Directions: Please return the whole listing, character for character.

========================================

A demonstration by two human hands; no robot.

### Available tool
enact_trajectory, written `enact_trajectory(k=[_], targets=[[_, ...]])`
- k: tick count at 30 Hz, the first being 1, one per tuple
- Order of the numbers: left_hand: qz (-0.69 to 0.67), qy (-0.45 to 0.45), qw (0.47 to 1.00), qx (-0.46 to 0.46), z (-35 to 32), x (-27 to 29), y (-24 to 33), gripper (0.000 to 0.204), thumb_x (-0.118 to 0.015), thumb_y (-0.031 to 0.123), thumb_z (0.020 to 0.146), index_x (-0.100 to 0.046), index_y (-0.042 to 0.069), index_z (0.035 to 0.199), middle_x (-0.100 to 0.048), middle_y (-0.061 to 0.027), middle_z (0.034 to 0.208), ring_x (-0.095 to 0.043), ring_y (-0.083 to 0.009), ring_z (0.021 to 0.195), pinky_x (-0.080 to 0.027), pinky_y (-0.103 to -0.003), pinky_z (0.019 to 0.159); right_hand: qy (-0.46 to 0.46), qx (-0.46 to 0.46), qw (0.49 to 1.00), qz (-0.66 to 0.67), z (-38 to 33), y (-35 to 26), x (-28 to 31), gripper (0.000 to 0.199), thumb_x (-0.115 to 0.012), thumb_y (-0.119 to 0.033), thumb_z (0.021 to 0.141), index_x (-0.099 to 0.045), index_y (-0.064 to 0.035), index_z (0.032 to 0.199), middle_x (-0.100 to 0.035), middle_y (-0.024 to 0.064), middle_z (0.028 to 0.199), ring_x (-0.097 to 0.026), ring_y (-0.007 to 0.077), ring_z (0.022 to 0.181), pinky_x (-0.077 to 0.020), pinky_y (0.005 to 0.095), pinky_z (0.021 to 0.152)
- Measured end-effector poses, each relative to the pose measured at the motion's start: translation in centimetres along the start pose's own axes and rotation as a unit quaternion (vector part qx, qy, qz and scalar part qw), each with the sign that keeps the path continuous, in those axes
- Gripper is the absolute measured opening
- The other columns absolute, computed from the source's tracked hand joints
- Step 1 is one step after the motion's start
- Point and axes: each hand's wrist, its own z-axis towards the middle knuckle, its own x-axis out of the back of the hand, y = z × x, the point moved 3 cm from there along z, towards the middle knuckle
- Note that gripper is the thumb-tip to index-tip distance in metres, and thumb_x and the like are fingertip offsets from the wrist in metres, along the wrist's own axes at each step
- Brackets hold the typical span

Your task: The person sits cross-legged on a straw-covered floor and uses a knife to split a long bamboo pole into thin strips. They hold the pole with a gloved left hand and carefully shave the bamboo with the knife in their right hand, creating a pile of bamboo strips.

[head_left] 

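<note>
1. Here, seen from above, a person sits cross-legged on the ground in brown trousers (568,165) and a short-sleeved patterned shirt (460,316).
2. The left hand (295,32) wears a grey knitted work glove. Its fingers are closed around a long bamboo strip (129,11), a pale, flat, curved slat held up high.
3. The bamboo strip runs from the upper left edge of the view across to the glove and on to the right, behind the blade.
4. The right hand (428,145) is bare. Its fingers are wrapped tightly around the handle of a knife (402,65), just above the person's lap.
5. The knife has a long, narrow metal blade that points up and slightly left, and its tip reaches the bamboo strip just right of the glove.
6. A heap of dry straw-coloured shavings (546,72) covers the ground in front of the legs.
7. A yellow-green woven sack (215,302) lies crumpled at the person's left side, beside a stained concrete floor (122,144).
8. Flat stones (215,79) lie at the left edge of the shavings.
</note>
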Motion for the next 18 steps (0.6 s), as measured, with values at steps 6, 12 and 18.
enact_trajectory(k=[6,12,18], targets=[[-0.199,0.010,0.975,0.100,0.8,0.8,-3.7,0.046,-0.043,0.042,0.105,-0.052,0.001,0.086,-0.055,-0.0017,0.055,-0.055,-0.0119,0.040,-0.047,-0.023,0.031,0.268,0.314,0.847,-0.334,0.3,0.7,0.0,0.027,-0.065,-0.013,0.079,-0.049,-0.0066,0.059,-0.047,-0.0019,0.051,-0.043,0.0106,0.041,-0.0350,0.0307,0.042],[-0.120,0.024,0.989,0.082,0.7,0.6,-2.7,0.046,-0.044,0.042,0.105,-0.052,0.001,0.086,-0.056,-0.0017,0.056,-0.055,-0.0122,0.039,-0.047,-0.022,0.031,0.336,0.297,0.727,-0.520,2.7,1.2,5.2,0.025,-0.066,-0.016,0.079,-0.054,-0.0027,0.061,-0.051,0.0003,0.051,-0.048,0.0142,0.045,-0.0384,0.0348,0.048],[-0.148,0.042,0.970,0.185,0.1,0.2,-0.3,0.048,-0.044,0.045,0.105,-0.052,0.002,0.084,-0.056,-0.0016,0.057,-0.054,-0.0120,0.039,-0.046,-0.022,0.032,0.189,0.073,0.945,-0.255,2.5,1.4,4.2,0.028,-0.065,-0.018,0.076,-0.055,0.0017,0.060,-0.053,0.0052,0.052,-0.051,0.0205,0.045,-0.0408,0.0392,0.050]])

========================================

Exercise result:
A demonstration by two human hands; no robot.

### Available tool
enact_trajectory, written `enact_trajectory(k=[_], targets=[[_, ...]])`
- k: tick count at 30 Hz, the first being 1, one per tuple
- Order of the numbers: left_hand: qz (-0.69 to 0.67), qy (-0.45 to 0.45), qw (0.47 to 1.00), qx (-0.46 to 0.46), z (-35 to 32), x (-27 to 29), y (-24 to 33), gripper (0.000 to 0.204), thumb_x (-0.118 to 0.015), thumb_y (-0.031 to 0.123), thumb_z (0.020 to 0.146), index_x (-0.100 to 0.046), index_y (-0.042 to 0.069), index_z (0.035 to 0.199), middle_x (-0.100 to 0.048), middle_y (-0.061 to 0.027), middle_z (0.034 to 0.208), ring_x (-0.095 to 0.043), ring_y (-0.083 to 0.009), ring_z (0.021 to 0.195), pinky_x (-0.080 to 0.027), pinky_y (-0.103 to -0.003), pinky_z (0.019 to 0.159); right_hand: qy (-0.46 to 0.46), qx (-0.46 to 0.46), qw (0.49 to 1.00), qz (-0.66 to 0.67), z (-38 to 33), y (-35 to 26), x (-28 to 31), gripper (0.000 to 0.199), thumb_x (-0.115 to 0.012), thumb_y (-0.119 to 0.033), thumb_z (0.021 to 0.141), index_x (-0.099 to 0.045), index_y (-0.064 to 0.035), index_z (0.032 to 0.199), middle_x (-0.100 to 0.035), middle_y (-0.024 to 0.064), middle_z (0.028 to 0.199), ring_x (-0.097 to 0.026), ring_y (-0.007 to 0.077), ring_z (0.022 to 0.181), pinky_x (-0.077 to 0.020), pinky_y (0.005 to 0.095), pinky_z (0.021 to 0.152)
- Measured end-effector poses, each relative to the pose measured at the motion's start: translation in centimetres along the start pose's own axes and rotation as a unit quaternion (vector part qx, qy, qz and scalar part qw), each with the sign that keeps the path continuous, in those axes
- Gripper is the absolute measured opening
- The other columns absolute, computed from the source's tracked hand joints
- Step 1 is one step after the motion's start
- Point and axes: each hand's wrist, its own z-axis towards the middle knuckle, its own x-axis out of the back of the hand, y = z × x, the point moved 3 cm from there along z, towards the middle knuckle
- Note that gripper is the thumb-tip to index-tip distance in metres, and thumb_x and the like are fingertip offsets from the wrist in metres, along the wrist's own axes at each step
- Brackets hold the typical span

Your task: The person sits cross-legged on a straw-covered floor and uses a knife to split a long bamboo pole into thin strips. They hold the pole with a gloved left hand and carefully shave the bamboo with the knife in their right hand, creating a pile of bamboo strips.

[head_left] 

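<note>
1. Here, seen from above, a person sits cross-legged on the ground in brown trousers (568,165) and a short-sleeved patterned shirt (460,316).
2. The left hand (295,32) wears a grey knitted work glove. Its fingers are closed around a long bamboo strip (129,11), a pale, flat, curved slat held up high.
3. The bamboo strip runs from the upper left edge of the view across to the glove and on to the right, behind the blade.
4. The right hand (428,145) is bare. Its fingers are wrapped tightly around the handle of a knife (402,65), just above the person's lap.
5. The knife has a long, narrow metal blade that points up and slightly left, and its tip reaches the bamboo strip just right of the glove.
6. A heap of dry straw-coloured shavings (546,72) covers the ground in front of the legs.
7. A yellow-green woven sack (215,302) lies crumpled at the person's left side, beside a stained concrete floor (122,144).
8. Flat stones (215,79) lie at the left edge of the shavings.
</note>
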Motion for the next 18 steps (0.6 s), as measured, with values at steps 6, 12 and 18.
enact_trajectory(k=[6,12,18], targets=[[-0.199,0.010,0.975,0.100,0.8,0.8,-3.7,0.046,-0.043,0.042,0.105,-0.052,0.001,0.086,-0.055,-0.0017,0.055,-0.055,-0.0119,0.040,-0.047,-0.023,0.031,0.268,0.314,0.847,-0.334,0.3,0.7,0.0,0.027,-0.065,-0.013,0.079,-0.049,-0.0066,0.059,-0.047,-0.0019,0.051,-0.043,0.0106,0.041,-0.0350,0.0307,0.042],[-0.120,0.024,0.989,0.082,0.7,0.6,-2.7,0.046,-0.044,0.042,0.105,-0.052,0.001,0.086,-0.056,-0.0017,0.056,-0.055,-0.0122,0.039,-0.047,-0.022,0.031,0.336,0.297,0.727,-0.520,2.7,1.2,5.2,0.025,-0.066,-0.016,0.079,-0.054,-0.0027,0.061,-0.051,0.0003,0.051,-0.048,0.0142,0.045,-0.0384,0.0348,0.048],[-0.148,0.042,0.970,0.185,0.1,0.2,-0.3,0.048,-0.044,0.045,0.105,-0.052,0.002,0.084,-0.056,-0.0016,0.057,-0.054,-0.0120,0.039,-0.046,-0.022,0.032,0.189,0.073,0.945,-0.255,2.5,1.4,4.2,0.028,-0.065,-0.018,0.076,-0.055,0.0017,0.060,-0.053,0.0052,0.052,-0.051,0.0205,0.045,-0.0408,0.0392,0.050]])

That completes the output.